Exercise prompt: Each line below should be written out again exactly.

Data provided:
• • • • •

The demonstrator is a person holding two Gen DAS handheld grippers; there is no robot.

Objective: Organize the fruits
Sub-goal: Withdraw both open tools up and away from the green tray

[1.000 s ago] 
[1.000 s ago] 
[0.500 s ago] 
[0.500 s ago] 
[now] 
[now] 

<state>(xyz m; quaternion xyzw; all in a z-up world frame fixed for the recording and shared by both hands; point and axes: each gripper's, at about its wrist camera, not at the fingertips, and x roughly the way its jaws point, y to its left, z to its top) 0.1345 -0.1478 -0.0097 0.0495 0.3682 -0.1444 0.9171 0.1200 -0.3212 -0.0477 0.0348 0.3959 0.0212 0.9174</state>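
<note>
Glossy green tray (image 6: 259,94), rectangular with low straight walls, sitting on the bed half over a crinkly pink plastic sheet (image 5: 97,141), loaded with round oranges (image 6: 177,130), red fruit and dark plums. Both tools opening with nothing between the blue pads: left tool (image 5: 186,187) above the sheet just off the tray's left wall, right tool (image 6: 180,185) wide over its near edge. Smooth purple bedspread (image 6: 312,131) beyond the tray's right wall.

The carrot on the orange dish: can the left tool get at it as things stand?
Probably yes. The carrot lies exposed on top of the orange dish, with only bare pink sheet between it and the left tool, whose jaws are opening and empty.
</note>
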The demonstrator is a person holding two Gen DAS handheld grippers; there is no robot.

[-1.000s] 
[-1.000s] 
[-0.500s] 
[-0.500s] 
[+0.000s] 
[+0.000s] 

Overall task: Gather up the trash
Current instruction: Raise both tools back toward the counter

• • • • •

Written response:
The demonstrator is a person holding two Gen DAS handheld grippers; there is no robot.

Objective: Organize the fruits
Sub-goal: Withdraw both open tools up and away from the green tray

[1.000 s ago] 
[1.000 s ago] 
[0.500 s ago] 
[0.500 s ago] 
[now] 
[now] 

<state>(xyz m; quaternion xyzw; all in a z-up world frame fixed for the recording and shared by both hands; point and axes: each gripper's, at about its wrist camera, not at the fingertips, and x roughly the way its jaws point, y to its left, z to its top) 0.1345 -0.1478 -0.0097 0.0495 0.3682 -0.1444 0.9171 0.1200 -0.3212 -0.0477 0.0348 0.3959 0.0212 0.9174</state>
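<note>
Glossy green tray (image 6: 259,94), rectangular with low straight walls, sitting on the bed half over a crinkly pink plastic sheet (image 5: 97,141), loaded with round oranges (image 6: 177,130), red fruit and dark plums. Both tools opening with nothing between the blue pads: left tool (image 5: 186,187) above the sheet just off the tray's left wall, right tool (image 6: 180,185) wide over its near edge. Smooth purple bedspread (image 6: 312,131) beyond the tray's right wall.

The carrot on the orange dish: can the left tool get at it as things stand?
Probably yes. The carrot lies exposed on top of the orange dish, with only bare pink sheet between it and the left tool, whose jaws are opening and empty.
</note>
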The demonstrator is a person holding two Gen DAS handheld grippers; there is no robot.

[-1.000s] 
[-1.000s] 
[-0.500s] 
[-0.500s] 
[+0.000s] 
[+0.000s] 

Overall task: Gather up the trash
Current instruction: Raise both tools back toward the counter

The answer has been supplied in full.